Oh! Jeez, before I forget I have to share another example about why the whole trip was a big boatload of bizarre (no pun intended, the alliterative opportunity was too much for me to pass up). We sat up front in the air-conditioned section– a privilege one man tried to suggest was not free when he came around taking a collection. He had no uniform and didn’t push the issue when we raised our eyebrows at him in skepticism, so we figure it was a con. Next thing we knew there was a horrible racket coming from the un-airconditioned portion of the boat that we couldn’t identify. It grew louder and louder until a man entered our room– simply shouting and making horrible, indistinguishable noises with his mouth, and asking for money. We couldn’t tell if he was demonstrating deafness (honestly or otherwise) or if he was just hoping people would pay him to shut up. Eventually he left but it was a very strange series of minutes. Also there was a food-selling woman outside as we were waiting for the boat to arrive who kept insisting that Wayne and I kiss each other and offering us discounts on bottles of water for each kiss (I can’t remember if she made good on such promises or not). Weird, wild stuff…
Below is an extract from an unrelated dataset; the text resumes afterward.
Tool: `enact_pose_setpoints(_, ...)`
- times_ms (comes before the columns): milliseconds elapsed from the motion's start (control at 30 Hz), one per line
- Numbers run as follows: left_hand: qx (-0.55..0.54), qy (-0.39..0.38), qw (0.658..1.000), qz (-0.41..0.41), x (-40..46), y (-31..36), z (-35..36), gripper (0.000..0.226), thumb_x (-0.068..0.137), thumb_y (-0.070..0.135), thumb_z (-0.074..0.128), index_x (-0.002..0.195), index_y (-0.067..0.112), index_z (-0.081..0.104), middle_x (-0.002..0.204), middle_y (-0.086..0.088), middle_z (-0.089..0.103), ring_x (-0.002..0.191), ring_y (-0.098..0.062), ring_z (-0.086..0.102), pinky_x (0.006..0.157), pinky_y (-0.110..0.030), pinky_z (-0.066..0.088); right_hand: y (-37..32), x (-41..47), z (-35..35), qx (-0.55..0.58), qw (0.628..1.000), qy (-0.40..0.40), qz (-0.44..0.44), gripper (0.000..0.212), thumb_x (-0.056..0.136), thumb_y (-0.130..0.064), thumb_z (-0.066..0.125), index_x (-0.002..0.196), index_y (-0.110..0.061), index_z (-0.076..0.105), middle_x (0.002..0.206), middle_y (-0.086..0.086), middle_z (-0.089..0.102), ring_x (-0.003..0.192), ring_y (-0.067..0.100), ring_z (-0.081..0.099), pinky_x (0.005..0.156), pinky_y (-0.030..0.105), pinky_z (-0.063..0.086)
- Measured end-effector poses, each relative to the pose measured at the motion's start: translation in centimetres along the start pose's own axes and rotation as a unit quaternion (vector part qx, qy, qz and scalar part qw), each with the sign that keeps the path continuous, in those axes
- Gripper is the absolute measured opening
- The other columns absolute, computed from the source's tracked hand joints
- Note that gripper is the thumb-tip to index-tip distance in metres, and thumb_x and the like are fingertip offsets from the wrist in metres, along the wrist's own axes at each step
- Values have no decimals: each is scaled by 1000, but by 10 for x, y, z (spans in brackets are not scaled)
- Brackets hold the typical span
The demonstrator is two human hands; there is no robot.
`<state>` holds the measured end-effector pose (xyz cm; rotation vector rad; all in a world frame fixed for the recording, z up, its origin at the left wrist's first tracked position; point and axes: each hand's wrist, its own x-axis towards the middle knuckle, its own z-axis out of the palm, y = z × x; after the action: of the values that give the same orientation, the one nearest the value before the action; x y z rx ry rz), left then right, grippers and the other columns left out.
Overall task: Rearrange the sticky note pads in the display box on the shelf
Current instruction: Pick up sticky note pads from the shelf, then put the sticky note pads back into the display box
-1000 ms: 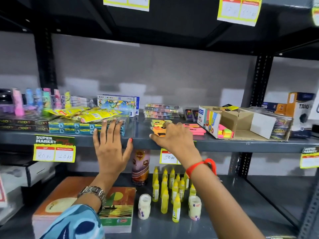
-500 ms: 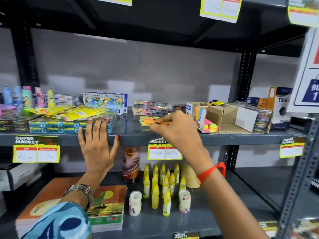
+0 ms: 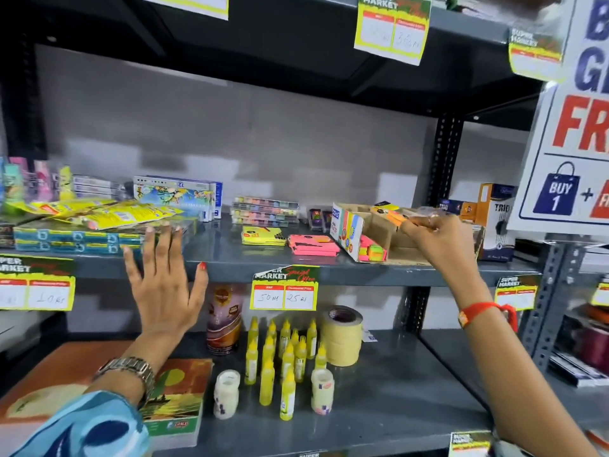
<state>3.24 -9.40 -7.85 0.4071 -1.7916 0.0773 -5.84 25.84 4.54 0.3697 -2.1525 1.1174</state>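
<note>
Head view: dark grey metal shelf (image 3: 230, 263) in a shop rack, grey wall behind, black perforated upright (image 3: 445, 159) at the back right. Yellow price tags (image 3: 285, 288) are stuck on the shelf's front edge, more hang from the shelf above, and a white buy-one promo sign (image 3: 566, 127) sits at the right edge. On the middle shelf, left to right: flat blue-and-yellow packets (image 3: 82, 225), blue crayon boxes (image 3: 178, 192), stacked clear pastel cases (image 3: 265, 211), a loose yellow sticky note pad (image 3: 262, 235), a loose pink sticky note pad stack (image 3: 313, 245), then the open cardboard display box (image 3: 349, 230). Neon pink and green pads (image 3: 374, 250) lie in the box's front-left corner. The yellow and pink pads lie flat, just left of the box and outside it. Lower shelf: small yellow glue bottles (image 3: 286, 351), a beige masking tape roll (image 3: 341, 334), a brown printed can (image 3: 224, 319), two white jars, a notebook stack (image 3: 174, 400).

Left hand (image 3: 164, 285): palm forward, fingers spread and holding nothing, fingertips at the shelf's front edge by the blue packets; metal watch on the wrist, blue patterned sleeve.

Right hand (image 3: 435, 239): reaches over the display box, fingers pinched on an orange sticky note pad (image 3: 393, 216) held above the box's inside, tilted; red thread band on the wrist.
</note>
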Motion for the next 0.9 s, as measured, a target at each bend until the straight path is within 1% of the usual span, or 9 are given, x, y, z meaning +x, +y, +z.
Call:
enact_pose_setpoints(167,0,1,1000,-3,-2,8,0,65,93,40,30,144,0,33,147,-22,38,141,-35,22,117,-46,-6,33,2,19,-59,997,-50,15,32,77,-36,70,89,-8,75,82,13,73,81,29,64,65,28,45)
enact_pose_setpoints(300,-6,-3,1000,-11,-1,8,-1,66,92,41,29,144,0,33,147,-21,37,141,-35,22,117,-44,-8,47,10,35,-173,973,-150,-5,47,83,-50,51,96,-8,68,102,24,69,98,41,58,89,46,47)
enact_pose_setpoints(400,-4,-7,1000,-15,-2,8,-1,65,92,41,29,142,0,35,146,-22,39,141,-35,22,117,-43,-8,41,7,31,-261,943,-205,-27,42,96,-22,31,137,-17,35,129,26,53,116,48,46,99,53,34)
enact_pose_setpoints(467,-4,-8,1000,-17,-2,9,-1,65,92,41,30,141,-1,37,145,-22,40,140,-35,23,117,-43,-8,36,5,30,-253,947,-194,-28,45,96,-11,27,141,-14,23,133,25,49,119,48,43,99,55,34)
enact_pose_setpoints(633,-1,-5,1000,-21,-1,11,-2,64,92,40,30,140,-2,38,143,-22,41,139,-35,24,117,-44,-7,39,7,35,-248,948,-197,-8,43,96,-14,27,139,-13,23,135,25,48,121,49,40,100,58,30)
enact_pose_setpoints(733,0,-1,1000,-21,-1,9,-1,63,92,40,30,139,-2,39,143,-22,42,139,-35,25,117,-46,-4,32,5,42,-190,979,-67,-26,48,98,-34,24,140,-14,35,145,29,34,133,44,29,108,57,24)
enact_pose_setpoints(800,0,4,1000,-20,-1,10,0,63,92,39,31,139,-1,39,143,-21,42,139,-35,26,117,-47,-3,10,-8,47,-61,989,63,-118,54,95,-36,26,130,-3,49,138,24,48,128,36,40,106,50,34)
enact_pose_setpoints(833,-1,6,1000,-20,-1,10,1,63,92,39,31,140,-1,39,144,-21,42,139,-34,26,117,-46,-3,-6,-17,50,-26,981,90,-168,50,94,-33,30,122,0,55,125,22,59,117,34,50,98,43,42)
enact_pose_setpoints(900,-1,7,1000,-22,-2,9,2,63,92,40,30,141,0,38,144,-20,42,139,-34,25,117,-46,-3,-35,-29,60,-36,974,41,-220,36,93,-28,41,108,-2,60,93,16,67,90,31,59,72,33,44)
Then we went through these flooded streets:
Not pictured: Stopping to pick up the driver’s sister, brother-in-law, and baby nephew on the side of the road (the van was already quite full).
Also not pictured: The stomach-churning hairpin turns of a brief mountain journey, or the monkeys seen along the road that served as the silver lining.
The biggest problem with our longer-than-expected journey was that our friends weren’t teachers in Thailand and so had no qualms dishing out the big bucks for the quicker journey; we’d arranged to just meet at 3 o’clock at the pier. Unfortunately we only arrived at 7 o’clock with no way to contact them. The island’s quite small with only one main road, so (after settling for a room in the first guesthouse we came across [henceforth known as “the Stank Room” for self-explanatory reasons but with a charismatic owner named Romi who consistently referred to us as his “[expletive] best guests!!!!“]) we figured if we sat in a prominent place it wasn’t unlikely that they might come strolling by at some point.
What luck! We’d just finished some delicious fish and a happy hour mojito (happy hours generally last a long, long time in Asia) when Greg appeared just down the road. The girls apparently were tired and wanted to stay in, but Greg was happy to stay out with us for the weekly Wednesday night bonanza at “the Irish Bar” (it had another name but knowing it wasn’t necessary… you just had to follow the crowds to find the party). Luckily he had a convenient way to shoot back quickly to relay this information to his companions…
Just what we deserved after a long day traveling!